Yaklaşık yarım saat batı platformunda dinlendikten sonra güney platformuna gitmeye başladık. Xitai'den Nantai'ye giden yol çok uzun. Yolda büyük bir ekiple, bir grup oluşturan 40'tan fazla ALICE arkadaşıyla tanıştım ve ekip birkaç kilometre uzadı. . . Yol boyunca, takımın sonundan takımın başına kadar takımlarını aştılar. Tüm yol boyunca yürüdük ve sohbet ettik ve herkes çok iyi anlaştı. Dağları seven insanlar birlikte yürürler ve her zaman ortak bir dilleri vardır. ALICE türünün hatırlatması altında tempomu hızlandırmak ve takımlarından ayrılmak zorunda kaldım çünkü onlar sadece aslan inine sipariş vermeye gittiler ve benim Güney Terasa gitmem gerekiyor. 'saat, zaman gerçekten yeterli değil. Bu şekilde, tüm yol boyunca büyük adımlar attım. Dağdan aşağı inmek gerçekten kolay değil, çünkü biri dağdan aşağı yürürken vücudun her zaman sallanması, şokun kalçaları acıtması ve başın da ağrımasıdır. İkincisi, Xitai'den aşağı inen ve her zaman çok fazla tozu karıştıran ve beni yolun kenarında tamamen boğan araba. Neyse ki hız çok hızlıydı ve Xitai'den aşağı doğru Kichijoji'ye varmak çok yakındaydı. Kichijoji'nin yanında bir inşaat alanı var ve çakıl yüklü birçok araba içeri girip çıkıyor ve bir toz akıntısı yaratıyor. Araba süren bir arkadaşım beni arkadan uzaktan gördü ve sonra yavaşladı ve çok daha az tozla, hala örtülü olmasına rağmen, yine de çok minnettardı.

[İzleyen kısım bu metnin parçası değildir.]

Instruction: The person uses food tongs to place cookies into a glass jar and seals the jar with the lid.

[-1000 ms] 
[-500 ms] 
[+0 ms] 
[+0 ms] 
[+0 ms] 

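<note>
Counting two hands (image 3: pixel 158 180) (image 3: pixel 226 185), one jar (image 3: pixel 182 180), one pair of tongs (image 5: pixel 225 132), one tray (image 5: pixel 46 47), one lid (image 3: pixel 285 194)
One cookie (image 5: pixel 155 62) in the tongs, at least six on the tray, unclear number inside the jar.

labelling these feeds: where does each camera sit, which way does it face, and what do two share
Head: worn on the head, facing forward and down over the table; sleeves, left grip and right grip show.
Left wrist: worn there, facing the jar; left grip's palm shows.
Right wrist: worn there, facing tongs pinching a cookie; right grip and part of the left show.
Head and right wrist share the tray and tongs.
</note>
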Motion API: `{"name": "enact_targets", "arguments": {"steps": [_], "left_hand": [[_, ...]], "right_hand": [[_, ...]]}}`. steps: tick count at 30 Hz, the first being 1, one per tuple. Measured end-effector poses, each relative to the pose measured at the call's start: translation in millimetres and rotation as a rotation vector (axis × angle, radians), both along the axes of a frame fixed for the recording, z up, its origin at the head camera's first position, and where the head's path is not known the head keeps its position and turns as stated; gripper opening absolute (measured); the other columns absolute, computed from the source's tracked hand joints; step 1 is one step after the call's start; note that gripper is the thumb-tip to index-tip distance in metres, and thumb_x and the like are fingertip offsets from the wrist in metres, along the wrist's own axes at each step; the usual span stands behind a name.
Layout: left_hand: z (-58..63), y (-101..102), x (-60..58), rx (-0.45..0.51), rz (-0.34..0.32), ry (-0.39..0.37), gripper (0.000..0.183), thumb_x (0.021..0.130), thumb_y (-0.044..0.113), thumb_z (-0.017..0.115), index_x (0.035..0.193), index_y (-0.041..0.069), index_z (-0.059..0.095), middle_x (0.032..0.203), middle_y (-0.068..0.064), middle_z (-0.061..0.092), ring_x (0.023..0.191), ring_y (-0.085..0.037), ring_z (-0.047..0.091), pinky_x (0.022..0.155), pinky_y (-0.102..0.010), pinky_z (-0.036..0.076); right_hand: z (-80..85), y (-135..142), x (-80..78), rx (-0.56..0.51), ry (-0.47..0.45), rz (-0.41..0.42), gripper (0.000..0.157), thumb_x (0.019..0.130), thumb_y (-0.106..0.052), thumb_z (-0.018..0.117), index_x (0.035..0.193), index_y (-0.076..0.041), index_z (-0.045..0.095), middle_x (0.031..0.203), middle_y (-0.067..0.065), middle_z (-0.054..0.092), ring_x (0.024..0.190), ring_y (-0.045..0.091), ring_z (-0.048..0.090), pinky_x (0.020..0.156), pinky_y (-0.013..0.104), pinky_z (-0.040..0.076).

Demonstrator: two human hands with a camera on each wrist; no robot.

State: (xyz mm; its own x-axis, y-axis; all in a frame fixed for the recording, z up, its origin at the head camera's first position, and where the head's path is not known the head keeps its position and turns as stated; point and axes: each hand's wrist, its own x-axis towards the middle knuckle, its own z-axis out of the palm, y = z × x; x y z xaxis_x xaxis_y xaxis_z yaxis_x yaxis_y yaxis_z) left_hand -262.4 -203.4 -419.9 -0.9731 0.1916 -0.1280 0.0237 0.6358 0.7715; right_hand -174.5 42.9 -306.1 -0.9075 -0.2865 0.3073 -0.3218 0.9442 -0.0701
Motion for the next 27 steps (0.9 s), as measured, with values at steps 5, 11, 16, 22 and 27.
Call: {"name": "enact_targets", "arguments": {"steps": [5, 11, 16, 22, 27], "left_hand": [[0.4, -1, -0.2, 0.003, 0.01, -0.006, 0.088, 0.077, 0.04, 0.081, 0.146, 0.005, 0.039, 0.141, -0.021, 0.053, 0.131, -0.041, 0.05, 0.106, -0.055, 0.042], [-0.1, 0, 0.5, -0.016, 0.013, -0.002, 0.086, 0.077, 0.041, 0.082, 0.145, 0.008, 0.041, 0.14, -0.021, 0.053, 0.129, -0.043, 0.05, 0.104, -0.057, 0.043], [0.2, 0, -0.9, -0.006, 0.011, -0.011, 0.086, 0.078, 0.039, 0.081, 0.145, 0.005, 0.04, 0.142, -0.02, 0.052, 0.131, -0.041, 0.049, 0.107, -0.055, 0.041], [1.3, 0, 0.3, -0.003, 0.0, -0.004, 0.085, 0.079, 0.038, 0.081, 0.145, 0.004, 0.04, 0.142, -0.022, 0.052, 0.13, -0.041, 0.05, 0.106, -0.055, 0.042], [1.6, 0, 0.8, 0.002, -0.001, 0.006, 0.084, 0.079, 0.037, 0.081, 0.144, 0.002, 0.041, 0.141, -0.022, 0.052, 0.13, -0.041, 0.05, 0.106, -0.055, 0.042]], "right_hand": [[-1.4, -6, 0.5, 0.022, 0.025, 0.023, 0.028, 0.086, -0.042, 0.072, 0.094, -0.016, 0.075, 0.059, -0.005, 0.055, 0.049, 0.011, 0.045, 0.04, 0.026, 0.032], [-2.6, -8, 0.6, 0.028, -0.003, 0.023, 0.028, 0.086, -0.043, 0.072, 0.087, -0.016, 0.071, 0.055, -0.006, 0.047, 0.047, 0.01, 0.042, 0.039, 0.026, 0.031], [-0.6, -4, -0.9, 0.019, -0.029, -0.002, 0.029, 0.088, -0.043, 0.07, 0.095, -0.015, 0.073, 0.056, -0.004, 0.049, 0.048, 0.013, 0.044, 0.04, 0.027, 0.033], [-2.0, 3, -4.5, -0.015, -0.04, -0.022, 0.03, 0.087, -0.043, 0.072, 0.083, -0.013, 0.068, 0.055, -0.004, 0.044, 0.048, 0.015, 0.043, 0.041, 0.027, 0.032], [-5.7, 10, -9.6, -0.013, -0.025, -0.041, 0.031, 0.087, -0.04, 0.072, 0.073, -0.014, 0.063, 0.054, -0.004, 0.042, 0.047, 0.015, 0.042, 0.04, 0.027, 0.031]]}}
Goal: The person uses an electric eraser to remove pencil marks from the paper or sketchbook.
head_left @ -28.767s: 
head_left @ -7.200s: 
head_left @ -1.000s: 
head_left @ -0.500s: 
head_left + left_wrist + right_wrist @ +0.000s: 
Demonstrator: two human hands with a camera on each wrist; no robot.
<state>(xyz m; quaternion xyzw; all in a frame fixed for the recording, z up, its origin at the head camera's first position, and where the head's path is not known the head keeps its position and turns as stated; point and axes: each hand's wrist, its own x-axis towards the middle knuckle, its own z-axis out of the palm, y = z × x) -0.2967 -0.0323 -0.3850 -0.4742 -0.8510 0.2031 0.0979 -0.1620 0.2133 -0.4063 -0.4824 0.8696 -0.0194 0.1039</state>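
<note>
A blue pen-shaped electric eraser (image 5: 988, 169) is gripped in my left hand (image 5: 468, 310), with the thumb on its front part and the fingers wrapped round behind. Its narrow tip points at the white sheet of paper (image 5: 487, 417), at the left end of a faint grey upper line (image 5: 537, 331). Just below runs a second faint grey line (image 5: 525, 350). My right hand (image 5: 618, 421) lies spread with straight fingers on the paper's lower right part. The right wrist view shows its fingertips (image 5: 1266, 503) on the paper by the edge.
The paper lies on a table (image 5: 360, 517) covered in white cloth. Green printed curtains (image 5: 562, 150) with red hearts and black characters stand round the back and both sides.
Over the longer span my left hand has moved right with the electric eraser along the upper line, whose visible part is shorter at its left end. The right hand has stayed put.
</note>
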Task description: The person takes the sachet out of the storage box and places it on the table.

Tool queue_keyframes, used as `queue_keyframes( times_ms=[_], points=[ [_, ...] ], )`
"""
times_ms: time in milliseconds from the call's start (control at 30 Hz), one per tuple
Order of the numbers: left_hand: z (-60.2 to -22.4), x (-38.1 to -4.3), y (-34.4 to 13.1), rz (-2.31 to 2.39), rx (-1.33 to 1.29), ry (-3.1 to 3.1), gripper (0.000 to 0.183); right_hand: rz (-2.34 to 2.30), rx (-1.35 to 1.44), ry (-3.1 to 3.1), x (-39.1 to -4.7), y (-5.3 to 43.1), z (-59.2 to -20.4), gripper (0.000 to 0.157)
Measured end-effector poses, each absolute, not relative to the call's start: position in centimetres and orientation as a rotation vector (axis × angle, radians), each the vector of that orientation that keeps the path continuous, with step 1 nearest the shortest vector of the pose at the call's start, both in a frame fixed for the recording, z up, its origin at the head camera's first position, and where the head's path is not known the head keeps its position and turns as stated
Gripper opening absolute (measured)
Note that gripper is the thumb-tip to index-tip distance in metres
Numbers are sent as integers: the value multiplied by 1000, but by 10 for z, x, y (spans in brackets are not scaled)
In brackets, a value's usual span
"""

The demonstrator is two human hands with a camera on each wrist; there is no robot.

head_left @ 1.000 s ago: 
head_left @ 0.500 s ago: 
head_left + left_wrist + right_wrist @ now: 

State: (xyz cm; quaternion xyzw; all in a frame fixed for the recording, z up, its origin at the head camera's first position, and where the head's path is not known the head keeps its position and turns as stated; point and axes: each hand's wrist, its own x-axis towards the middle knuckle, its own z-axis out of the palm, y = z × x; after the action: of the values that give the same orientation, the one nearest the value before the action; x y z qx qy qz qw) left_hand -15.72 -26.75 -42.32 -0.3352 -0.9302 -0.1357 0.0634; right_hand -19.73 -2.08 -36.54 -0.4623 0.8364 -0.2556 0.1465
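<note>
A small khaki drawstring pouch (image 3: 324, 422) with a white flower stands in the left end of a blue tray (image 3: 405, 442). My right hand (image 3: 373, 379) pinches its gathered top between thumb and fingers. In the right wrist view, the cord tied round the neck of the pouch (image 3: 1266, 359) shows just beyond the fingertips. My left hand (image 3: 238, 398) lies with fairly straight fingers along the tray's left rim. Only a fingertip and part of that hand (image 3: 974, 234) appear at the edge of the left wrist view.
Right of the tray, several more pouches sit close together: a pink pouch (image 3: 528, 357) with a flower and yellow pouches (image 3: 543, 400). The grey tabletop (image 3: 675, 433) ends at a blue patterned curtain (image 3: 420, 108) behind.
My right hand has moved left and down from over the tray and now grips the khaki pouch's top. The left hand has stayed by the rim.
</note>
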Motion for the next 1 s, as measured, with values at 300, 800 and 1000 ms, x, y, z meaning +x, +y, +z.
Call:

Kichijoji'den aslanın inine giden yol da çok uzun ve yürümek uyuşmuş. Hava biraz yağmurluydu, bu yüzden ilgilenecek bir arkadaş bulmayı düşündüm. Uzakta, önünde kırmızı sırt çantalı iki kişi gördüm, bu yüzden yetişmek için adımlarımı hızlandırdım. Ayaklarımla hızla yetişebileceğimi düşündüm ama sonra gerçekten yanıldığımı anladım ve ikisi daha hızlı yürüdü. Arkadan görüyorum ama yetişemiyorum, bu üzücü bir şey. Sonunda yakalandım, daha hızlı gittiğim için değil, bir süre oturdukları için. Sorduğumda, onun da Pekin'den olduğunu öğrendim, bu yüzden onları aslanın inine kadar takip ettim. Yol hâlâ uçuyordu ama oraya varmaları yarım saat sürmeliydi. İkisi mutlu bir şekilde beni aslanın ininden sonra onlarla birlikte güney sahnesine gitmeye davet ettiler. Aslan ininin kapısında, bazı amcalar bana buradan Xixitai'ye yürümenin ne kadar süreceğini sordu. Yaklaşık 2 saat süreceğini söyledi. Nitekim iki yaşındaki delikanlı onca yolu yokuş aşağı indi ve bu kadar hızlı yürümesi sadece 2 saat sürdü, o amcalar 3 saatte yukarı çıkamayacaklarını tahmin ediyorum. Zayıf bir şekilde, amcaların pek umursamadığını söyledi, biz de aslanın inine girdik. Aslanın inine girdiğimde saat 11:20'ydi ve restoran çoktan açılmıştı, bu yüzden yarı sakat yaşlı bacaklarımı vejetaryen yemeği yemeye sürükledim. Ustaların hepsi çok iyi.Benim delikanlım bu kadar güçlü görünce bana daha çok yediriyor.Genelde et yemem ve beni sevmem. Yemek yemeyi ve bir süre dinlenmeye hazırlanmayı yeni bitirdi, sağanak yağmur yağdı ve doğrudan yola çıkacak olan kişi, Aslan İni'nin Zhaitang'ının dışındaki yağmurdan sığındı. Rastgele bir kedi masamın üzerine atladı, bana miyavladı ve sonra yağmura baktı ve ben yağmura bakıyordum ve oldukça iyi anlaştık.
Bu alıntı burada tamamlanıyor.